How to complete this task
Your job is to return every line of the listing holding the string "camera".

==== Available data ====

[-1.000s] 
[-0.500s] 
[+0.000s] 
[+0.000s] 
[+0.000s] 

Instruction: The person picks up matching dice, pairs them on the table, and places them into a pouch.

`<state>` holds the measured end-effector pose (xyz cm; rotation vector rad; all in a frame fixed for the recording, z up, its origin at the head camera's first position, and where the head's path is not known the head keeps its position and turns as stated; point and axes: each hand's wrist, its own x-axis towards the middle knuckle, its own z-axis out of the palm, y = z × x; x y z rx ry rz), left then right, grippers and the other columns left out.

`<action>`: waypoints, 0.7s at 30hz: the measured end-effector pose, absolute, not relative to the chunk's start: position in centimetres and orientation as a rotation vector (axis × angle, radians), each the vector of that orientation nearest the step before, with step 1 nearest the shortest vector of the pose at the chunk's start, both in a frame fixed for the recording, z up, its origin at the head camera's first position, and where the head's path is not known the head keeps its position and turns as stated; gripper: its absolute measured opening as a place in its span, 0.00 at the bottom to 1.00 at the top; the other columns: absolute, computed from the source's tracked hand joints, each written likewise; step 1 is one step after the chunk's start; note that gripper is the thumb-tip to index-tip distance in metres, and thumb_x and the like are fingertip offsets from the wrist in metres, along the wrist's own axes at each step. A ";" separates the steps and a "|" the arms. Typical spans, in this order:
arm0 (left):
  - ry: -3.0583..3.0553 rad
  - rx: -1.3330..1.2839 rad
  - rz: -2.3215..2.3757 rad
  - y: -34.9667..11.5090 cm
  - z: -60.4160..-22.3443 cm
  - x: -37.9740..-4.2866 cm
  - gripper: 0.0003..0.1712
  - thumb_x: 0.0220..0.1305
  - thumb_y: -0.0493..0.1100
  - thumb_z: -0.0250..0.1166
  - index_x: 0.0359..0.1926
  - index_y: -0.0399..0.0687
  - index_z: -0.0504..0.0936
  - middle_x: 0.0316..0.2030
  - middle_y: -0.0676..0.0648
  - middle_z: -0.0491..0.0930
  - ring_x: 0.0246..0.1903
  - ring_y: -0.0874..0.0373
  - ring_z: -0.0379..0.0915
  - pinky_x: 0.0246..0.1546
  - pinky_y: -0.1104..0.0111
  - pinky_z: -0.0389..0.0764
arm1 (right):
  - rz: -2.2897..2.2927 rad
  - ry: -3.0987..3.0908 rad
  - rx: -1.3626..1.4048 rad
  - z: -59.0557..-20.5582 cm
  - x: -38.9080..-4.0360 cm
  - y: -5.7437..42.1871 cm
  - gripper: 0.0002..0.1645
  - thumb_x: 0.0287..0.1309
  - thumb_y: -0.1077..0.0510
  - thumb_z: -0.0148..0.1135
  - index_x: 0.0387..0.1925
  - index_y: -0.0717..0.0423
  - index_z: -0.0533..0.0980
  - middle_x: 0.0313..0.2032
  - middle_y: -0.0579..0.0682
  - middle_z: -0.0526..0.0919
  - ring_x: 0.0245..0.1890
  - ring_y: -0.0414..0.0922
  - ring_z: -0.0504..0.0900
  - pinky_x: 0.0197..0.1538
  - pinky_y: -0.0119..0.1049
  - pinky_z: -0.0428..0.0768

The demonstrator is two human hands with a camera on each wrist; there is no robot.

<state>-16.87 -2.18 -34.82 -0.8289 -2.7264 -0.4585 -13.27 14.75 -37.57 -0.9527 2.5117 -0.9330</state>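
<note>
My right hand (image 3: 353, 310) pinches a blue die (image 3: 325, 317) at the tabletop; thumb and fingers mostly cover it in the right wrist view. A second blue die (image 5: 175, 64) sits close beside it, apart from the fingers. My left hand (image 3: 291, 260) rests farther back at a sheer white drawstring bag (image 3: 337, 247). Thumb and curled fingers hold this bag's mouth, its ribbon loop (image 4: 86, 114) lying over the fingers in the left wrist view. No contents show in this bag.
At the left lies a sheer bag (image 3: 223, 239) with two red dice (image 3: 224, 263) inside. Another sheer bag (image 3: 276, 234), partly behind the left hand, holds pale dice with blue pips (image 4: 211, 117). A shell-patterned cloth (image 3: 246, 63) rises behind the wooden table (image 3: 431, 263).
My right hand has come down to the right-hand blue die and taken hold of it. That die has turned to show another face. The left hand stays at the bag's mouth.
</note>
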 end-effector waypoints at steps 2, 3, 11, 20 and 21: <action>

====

Task output
`<state>` holds the measured end-effector pose (xyz cm; rotation vector rad; all in a frame fixed for the recording, z up, its origin at the head camera's first position, and where the head's path is not known the head keeps its position and turns as stated; point and axes: each hand's wrist, its own x-axis towards the middle knuckle, its own z-axis out of the palm, y = z × x; x y z rx ry rz), left then right, grippers and the other columns left out.
`<action>`: waypoints, 0.7s at 30hz: the measured end-effector pose, absolute, not relative to the chunk's start: position in centimetres and orientation as a rotation vector (axis × angle, radians), each the vector of that orientation nearest the step before, with step 1 nearest the shortest vector of the pose at the chunk's start, both in a frame fixed for the recording, z up, its origin at the head camera's first position, and where the head's path is not known the head keeps its position and turns as stated; gripper: its absolute measured opening as a place in its span, 0.00 at the bottom to 1.00 at the top; the other columns: absolute, computed from the source's tracked hand joints, each written likewise; step 1 is one step after the chunk's start; note that gripper is the thumb-tip to index-tip distance in metres, and thumb_x and the like are fingertip offsets from the wrist in metres, along the wrist's own axes at each step. A ";" separates the steps and a "|" the arms. Typical spans, in this order:
The demonstrator is two human hands with a camera on each wrist; there is no robot.

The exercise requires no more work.